Your answer should consist of each line below that contains the string "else".

▸ Excerpted data
- Opening Delimiter -
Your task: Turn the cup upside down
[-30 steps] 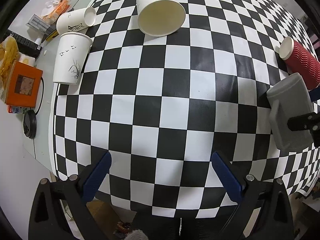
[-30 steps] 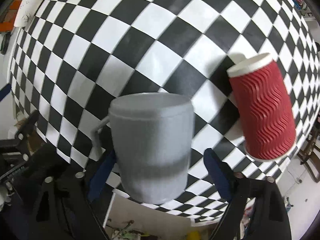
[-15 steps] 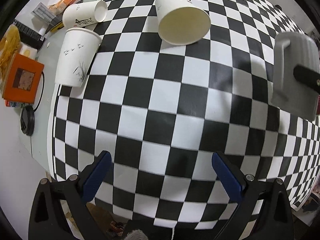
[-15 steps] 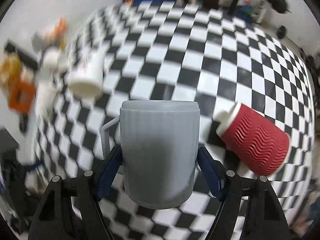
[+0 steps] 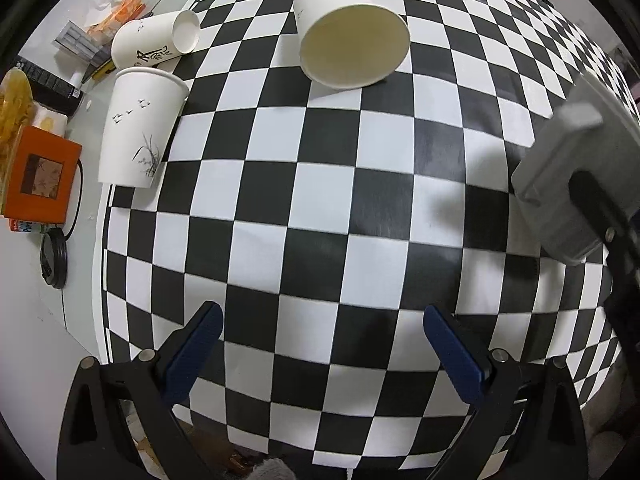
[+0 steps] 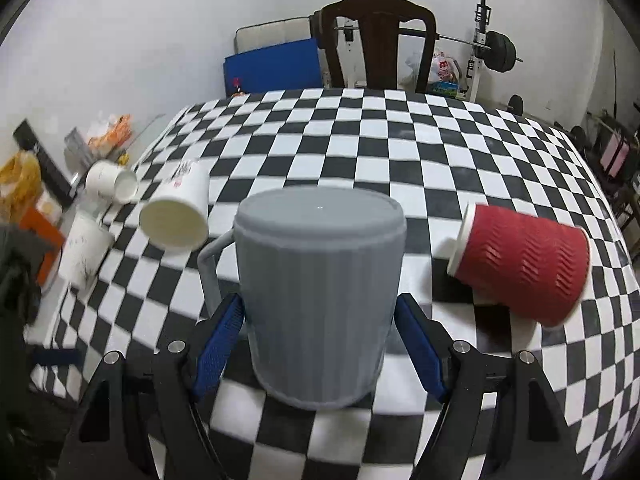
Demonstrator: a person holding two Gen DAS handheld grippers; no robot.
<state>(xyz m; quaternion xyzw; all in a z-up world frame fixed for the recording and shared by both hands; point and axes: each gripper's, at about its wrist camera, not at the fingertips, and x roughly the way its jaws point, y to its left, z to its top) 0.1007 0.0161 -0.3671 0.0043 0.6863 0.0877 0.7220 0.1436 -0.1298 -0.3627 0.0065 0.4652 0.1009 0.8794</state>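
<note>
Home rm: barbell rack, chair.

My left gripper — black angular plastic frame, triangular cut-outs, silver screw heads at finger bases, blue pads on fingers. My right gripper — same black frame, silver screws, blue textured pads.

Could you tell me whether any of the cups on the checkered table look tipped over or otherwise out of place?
Yes. The red ribbed cup lies on its side, as do two white paper cups. Another white cup stands rim-up. The grey mug, inverted, is clamped in the right gripper. Nothing appears spilled.
</note>
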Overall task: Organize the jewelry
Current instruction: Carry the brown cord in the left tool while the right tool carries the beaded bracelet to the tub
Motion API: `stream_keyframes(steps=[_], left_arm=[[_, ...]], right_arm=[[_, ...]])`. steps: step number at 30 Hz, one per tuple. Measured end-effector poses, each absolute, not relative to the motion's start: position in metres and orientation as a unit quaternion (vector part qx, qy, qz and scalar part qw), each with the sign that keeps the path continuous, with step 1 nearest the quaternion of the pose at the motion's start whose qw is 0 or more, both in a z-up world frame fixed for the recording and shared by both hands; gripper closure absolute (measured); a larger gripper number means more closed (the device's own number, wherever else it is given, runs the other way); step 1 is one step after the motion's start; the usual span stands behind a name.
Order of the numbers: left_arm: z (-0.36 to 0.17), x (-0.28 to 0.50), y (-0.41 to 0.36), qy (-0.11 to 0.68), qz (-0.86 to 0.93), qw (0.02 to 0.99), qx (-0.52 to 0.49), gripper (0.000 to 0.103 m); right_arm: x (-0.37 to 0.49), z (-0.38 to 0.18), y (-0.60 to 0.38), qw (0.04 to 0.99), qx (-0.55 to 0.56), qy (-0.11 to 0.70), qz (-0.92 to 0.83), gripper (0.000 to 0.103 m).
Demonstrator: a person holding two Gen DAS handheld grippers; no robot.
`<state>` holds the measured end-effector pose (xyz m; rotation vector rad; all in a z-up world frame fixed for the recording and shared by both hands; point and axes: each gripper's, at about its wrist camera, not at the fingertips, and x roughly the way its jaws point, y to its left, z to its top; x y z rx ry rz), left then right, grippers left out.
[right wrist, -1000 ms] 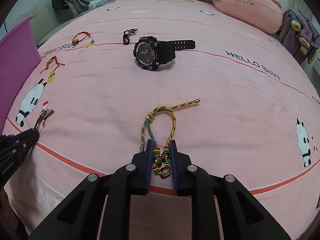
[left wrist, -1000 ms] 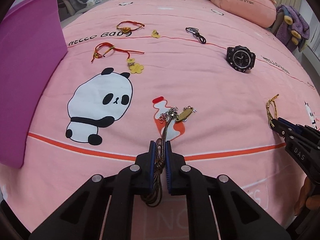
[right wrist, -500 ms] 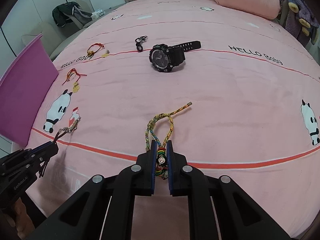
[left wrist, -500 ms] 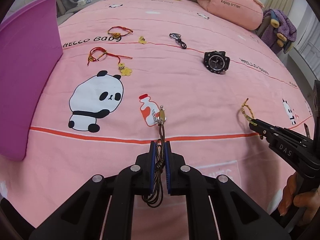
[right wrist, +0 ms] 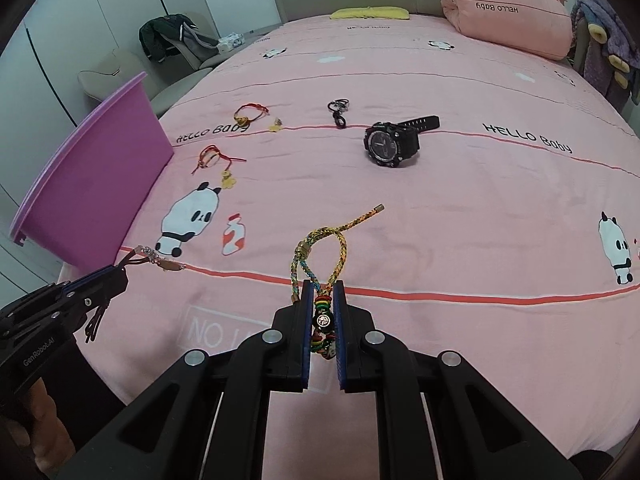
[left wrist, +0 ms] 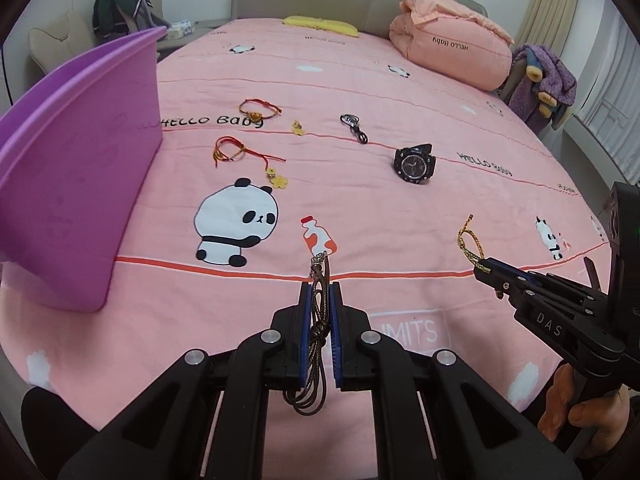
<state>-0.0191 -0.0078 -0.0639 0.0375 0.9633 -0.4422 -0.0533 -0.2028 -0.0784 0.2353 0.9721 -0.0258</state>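
My left gripper (left wrist: 320, 286) is shut on a brown cord necklace (left wrist: 318, 320), lifted off the pink bedspread (left wrist: 360, 200); its metal charms (right wrist: 162, 261) dangle at the tip. My right gripper (right wrist: 323, 284) is shut on a multicoloured braided bracelet (right wrist: 320, 240) with beads, also raised; in the left wrist view this bracelet (left wrist: 470, 244) shows at the far right. Still lying on the bed are a black watch (left wrist: 414, 162), two red string bracelets (left wrist: 230, 150) (left wrist: 256, 110), a yellow charm (left wrist: 297, 128) and a black clasp piece (left wrist: 354, 126).
A purple plastic bin (left wrist: 76, 184) stands at the bed's left edge. A folded pink quilt (left wrist: 448, 52) and yellow pillow (left wrist: 320, 26) lie at the head. A chair with a dark jacket (right wrist: 168, 36) stands beyond the bed. A hand (left wrist: 576, 400) grips the right tool.
Both grippers have risen and pulled back from the bed, lifting the necklace and the braided bracelet off the sheet. The right jaws closed tighter on the bracelet's beads.
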Motion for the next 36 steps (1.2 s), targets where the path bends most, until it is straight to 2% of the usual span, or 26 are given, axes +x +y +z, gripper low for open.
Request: stream_keyframes(steps=[22, 36], left_arm=[[0.023, -0.026, 0.071, 0.369, -0.183, 0.911, -0.016, 0.094], [0.059, 0.023, 0.141, 0.337, -0.123, 0.933, -0.024, 0.094]], right_arm=[[-0.036, 0.016, -0.122, 0.912, 0.068, 0.400, 0.053, 0.093], [0.027, 0.045, -0.028, 0.910, 0.045, 0.386, 0.146, 0.093]])
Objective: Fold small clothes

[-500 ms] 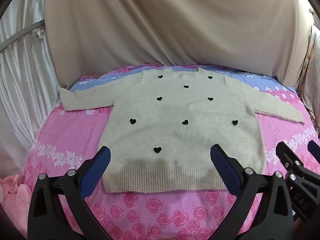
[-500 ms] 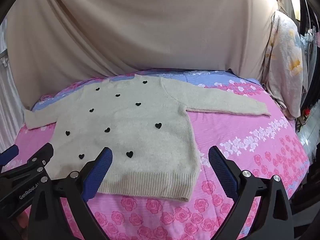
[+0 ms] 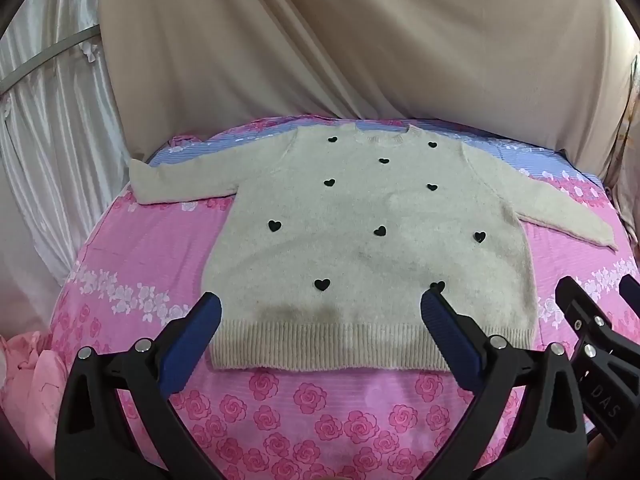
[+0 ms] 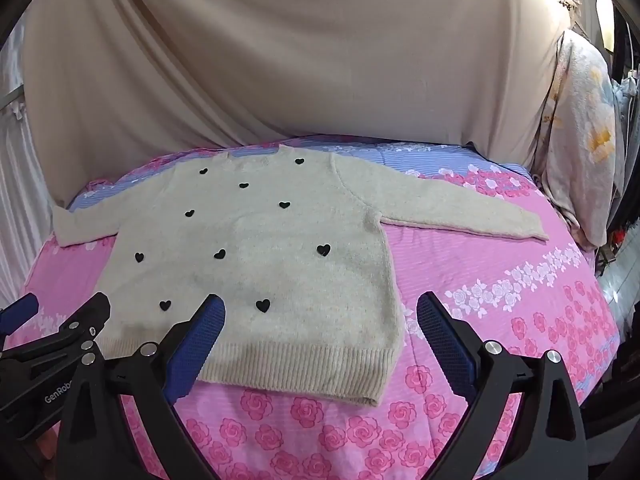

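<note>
A small beige knit sweater (image 3: 360, 232) with black hearts lies flat, front up, on the pink floral bed sheet (image 3: 320, 412), both sleeves spread out. It also shows in the right wrist view (image 4: 260, 264). My left gripper (image 3: 320, 312) is open and empty, hovering above the ribbed hem. My right gripper (image 4: 320, 316) is open and empty, above the sweater's lower right corner. The right gripper shows at the right edge of the left wrist view (image 3: 596, 320); the left gripper shows at the left edge of the right wrist view (image 4: 60, 320).
A beige curtain (image 3: 360, 40) hangs behind the bed. White satin drapes (image 3: 52, 128) hang at the left. Floral cloth (image 4: 576, 140) hangs at the right. A pink garment (image 3: 28, 376) lies at the bed's near left edge.
Both grippers have drifted slightly; the sweater has not moved and both stay open.
</note>
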Motion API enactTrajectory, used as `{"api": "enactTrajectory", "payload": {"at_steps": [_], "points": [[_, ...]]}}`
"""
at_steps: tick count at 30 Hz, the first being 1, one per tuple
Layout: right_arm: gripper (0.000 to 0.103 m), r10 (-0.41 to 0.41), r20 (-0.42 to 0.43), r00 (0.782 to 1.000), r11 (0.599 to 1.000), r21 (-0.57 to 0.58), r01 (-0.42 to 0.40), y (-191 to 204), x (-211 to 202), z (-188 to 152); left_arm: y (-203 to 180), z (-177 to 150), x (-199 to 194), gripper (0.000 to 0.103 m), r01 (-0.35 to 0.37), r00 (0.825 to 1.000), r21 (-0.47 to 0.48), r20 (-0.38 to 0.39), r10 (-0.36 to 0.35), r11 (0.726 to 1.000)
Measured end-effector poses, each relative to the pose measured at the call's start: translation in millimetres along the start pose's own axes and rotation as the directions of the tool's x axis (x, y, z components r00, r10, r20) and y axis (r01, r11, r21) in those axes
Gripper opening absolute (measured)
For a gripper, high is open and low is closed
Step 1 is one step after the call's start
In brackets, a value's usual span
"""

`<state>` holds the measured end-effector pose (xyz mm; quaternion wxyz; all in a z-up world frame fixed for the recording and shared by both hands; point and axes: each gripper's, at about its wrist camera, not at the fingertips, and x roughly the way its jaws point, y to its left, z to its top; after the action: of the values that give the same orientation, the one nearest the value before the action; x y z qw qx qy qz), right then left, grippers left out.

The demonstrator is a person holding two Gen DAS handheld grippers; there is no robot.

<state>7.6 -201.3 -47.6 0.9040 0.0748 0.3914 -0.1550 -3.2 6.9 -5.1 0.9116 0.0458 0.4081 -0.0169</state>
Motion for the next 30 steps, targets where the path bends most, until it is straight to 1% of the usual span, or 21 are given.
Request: {"api": "enactTrajectory", "payload": {"at_steps": [15,30], "points": [[0.095,0.000,-0.006,1.000,1.000,-0.006,0.000,-4.9,-2.4,3.6,-1.6,-3.1,-0.2,0.098,0.003,1.000,-0.006,-0.010,-0.003,1.000],[0.095,0.008,-0.024,1.000,1.000,-0.009,-0.008,-2.7,-0.2,-0.6,1.4,-3.6,1.9,0.098,0.008,1.000,0.002,-0.017,-0.008,1.000]]}}
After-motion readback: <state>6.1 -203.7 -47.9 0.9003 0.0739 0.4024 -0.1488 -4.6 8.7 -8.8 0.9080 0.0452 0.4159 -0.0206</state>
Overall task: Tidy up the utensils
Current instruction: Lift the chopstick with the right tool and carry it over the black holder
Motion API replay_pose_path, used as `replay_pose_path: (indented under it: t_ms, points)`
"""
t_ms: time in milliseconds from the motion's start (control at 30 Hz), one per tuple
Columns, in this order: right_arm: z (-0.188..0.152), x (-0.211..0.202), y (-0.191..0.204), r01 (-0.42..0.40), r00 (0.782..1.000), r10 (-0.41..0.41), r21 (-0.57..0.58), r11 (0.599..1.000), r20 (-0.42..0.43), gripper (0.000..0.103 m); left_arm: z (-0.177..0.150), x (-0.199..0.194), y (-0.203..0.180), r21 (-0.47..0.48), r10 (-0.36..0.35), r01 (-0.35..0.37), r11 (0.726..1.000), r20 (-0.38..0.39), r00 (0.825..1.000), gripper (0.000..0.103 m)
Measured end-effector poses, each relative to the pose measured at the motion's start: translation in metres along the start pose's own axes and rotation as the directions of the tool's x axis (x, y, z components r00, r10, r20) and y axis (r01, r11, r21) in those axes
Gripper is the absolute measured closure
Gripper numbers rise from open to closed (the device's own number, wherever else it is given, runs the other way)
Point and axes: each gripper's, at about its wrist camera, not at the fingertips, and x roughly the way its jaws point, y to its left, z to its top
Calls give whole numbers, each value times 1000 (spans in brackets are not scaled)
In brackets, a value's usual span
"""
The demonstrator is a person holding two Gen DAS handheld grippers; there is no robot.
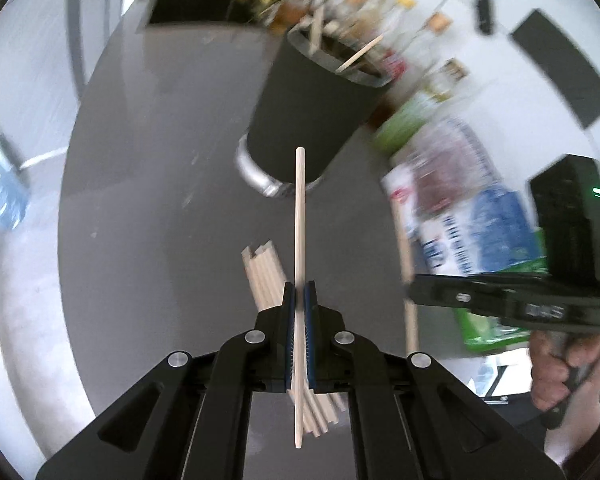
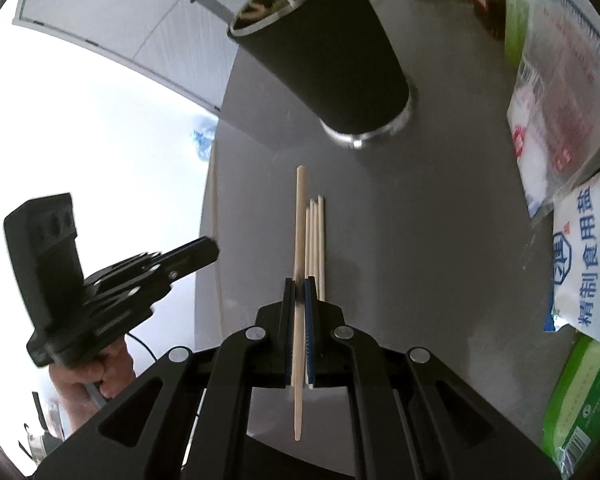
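My left gripper [image 1: 299, 294] is shut on a wooden chopstick [image 1: 300, 216] held above the grey table, pointing at the black utensil holder [image 1: 312, 108]. Several loose chopsticks [image 1: 262, 276] lie on the table under it. My right gripper [image 2: 299, 290] is shut on another chopstick [image 2: 300, 224], above several chopsticks lying on the table [image 2: 316, 240]. The black holder [image 2: 332, 52] stands beyond, with a few sticks inside. The right gripper shows in the left wrist view [image 1: 412, 292] with its chopstick; the left one shows in the right wrist view [image 2: 212, 250].
Food bags and boxes [image 1: 460, 208] stand to the right of the holder, with bottles [image 1: 364, 4] behind it. Salt and other packets [image 2: 580, 256] line the right side. The table's left edge [image 2: 208, 216] is close.
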Motion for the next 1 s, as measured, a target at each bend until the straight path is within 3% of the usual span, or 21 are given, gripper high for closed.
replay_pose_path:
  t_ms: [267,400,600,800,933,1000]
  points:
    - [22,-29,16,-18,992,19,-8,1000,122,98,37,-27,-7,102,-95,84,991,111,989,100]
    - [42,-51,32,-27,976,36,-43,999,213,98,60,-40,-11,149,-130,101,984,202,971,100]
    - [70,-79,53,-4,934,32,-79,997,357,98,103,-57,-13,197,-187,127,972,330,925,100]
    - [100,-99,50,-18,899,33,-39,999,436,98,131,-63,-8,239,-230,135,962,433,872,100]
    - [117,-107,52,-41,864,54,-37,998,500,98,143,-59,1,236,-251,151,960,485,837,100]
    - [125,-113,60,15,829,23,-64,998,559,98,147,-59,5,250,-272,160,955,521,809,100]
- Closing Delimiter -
▸ Your response
Motion API: `stream_keyframes(steps=[_], left_arm=[[_, ...]], right_arm=[[_, ...]])`. steps: step number at 30 Hz, one per tuple. Measured end-effector poses, each absolute, not relative to the motion's start: position in metres and orientation as a unit quaternion (vector part qx, qy, qz and scalar part qw), each with the sign that keeps the path continuous, with step 1 nearest the quaternion of the pose at the motion's start whose qw is 0 or more, both in a z-up world frame fixed for the recording and shared by both hands; gripper closure absolute (measured); a larger gripper number means more closed (the device's own number, wherever else it is given, runs the other way); step 1 is one step after the motion's start; the usual span stands behind a name.
Gripper numbers rise from open to closed (the device's own number, wherever else it is given, runs the other way)

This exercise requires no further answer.